Сжав зубы, я поднялась с полки, проковыляла по купе и потянула сумку за ремень. Откинула клапан — вот и мои документы, вот и банковские книжки, и свинья-копилка, которая стояла на прикроватном столике… Наверно, я никогда не смогу спокойно смотреть на свиней. Саброра усмехнулся, и в его пальцах я увидела свою желтую книжку регистрации.
— Теперь по ряду причин у тебя новый куратор, — произнес он, протягивая мне книжку. Я взяла ее, но раскрывать не стала — просто бросила в сумку. Мелькнуло кружево моего белья, и по позвоночнику словно холодным пальцем провели: инквизитор рылся в моих вещах.

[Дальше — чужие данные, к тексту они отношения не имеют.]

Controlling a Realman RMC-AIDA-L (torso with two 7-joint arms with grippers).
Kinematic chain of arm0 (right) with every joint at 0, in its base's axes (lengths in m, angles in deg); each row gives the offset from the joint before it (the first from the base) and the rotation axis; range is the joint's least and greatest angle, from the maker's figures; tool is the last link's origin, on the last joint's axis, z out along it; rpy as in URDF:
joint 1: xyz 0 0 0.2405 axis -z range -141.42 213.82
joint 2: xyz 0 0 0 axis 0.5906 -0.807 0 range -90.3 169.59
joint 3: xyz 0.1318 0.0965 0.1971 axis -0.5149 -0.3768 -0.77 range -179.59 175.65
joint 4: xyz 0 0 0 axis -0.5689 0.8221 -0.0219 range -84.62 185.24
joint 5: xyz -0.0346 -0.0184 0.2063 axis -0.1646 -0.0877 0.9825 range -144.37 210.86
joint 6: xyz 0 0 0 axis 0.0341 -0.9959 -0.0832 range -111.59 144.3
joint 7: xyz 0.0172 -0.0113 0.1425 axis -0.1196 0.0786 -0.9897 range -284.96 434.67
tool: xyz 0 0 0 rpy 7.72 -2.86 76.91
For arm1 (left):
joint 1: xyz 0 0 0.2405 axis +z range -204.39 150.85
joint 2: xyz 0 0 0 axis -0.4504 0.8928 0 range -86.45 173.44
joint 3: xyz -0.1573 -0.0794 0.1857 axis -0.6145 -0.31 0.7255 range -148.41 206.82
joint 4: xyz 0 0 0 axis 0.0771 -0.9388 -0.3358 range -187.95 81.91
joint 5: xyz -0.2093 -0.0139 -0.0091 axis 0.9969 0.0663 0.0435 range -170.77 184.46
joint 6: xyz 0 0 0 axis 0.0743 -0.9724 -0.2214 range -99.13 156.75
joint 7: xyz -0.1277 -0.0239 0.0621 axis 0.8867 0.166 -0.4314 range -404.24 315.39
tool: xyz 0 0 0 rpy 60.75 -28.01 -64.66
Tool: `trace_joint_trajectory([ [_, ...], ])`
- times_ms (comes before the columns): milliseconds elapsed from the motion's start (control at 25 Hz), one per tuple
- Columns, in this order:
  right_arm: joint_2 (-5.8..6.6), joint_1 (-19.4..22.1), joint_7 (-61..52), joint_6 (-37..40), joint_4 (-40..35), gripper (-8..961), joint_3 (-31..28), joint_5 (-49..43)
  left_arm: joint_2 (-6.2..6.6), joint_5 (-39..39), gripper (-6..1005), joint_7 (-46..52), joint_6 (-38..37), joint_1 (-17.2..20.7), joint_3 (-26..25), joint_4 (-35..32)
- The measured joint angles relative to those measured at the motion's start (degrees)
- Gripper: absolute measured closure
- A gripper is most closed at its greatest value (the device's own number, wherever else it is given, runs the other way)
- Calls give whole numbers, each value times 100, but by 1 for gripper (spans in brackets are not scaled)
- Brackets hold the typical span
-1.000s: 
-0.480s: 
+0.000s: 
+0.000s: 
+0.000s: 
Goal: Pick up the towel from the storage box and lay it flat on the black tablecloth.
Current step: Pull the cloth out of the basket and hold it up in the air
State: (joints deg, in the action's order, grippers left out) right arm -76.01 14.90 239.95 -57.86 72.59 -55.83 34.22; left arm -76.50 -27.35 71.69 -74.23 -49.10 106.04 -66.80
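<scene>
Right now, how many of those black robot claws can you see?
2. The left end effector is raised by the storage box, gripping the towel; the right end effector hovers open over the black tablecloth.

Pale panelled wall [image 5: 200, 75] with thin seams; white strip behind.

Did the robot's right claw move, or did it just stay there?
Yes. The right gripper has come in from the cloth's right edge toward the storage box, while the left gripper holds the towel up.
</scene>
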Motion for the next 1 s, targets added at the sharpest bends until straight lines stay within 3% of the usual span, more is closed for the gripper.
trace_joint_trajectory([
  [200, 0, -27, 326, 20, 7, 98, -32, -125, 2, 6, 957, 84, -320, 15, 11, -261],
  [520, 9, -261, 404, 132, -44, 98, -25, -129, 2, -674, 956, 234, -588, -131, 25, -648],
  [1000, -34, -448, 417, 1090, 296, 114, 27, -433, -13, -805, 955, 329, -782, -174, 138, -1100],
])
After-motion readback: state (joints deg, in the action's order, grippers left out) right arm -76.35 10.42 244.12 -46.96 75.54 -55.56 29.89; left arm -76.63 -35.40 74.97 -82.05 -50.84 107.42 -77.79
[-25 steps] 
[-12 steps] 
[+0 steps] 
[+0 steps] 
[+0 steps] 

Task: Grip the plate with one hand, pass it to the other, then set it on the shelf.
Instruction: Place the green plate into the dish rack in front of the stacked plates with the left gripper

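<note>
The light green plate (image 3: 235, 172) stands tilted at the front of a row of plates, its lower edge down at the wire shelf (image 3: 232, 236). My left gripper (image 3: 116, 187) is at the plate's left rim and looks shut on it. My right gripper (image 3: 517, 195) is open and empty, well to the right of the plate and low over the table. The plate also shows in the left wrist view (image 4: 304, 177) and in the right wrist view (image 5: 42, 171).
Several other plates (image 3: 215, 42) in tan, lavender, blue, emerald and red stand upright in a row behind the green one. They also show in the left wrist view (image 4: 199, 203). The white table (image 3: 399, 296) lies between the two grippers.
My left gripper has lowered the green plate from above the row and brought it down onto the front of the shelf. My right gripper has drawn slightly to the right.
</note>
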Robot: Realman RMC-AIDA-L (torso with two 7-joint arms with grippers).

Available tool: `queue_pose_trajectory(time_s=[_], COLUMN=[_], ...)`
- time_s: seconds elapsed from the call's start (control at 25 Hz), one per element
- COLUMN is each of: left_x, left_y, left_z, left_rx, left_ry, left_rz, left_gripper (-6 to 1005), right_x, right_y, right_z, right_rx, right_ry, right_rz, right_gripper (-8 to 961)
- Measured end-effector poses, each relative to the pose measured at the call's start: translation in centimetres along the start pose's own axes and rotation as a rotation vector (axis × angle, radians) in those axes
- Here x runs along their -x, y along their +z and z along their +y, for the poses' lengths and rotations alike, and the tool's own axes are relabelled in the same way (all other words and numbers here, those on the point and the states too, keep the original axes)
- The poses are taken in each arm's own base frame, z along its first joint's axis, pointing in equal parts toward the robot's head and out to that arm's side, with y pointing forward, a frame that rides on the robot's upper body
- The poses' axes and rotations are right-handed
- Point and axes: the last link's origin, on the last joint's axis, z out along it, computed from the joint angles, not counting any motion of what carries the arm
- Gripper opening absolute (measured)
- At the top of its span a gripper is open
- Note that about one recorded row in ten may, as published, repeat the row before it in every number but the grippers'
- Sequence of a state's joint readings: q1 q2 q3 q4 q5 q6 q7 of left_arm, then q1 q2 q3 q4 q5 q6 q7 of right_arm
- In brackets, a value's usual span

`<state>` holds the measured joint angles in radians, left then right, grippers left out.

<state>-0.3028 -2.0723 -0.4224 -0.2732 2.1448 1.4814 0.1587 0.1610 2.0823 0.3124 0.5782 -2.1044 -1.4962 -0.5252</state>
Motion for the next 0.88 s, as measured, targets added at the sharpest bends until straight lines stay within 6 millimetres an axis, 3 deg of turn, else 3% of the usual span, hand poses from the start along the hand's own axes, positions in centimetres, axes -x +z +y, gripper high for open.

Выбирал, что нужно взять.
Я не знала, что об этом думать.
– Вы мне помогаете, — сказала я, не зная, как правильнее обращаться к инквизитору, на «ты» или на «вы». — Почему? Я ведь ведьма.
Саброра усмехнулся, внезапно сделавшись немолодым и усталым.
— Потому что ты невиновна. А я никогда не убивал невиновных.
— Даже ту дочку ведьмы? — сама не знаю, как этот вопрос сорвался у меня с языка. Мне сразу же захотелось зажать рот ладонями, чтобы не сболтнуть очередную глупость. Саброра отвернулся к окну и добавил:
— А еще у тебя все-таки вкусные кексы. Мне хотелось их попробовать еще раз.
До самого вечера мы ехали молча.
Я думала, что засну сразу же, как только голова коснется подушки, но в теле поселилась какая-то странная зудящая бодрость, которая вымела прочь даже мысли о сне. Поезд остановился на какой-то крошечной станции; Саброра вышел и вернулся через четверть часа, внеся с собой запах хорошего табака и газеты. Потом заглядывал проводник, принес еще чаю, предложил ужин — когда принесли тарелки, мы все-таки заговорили: я отметила, что рыба пересушена.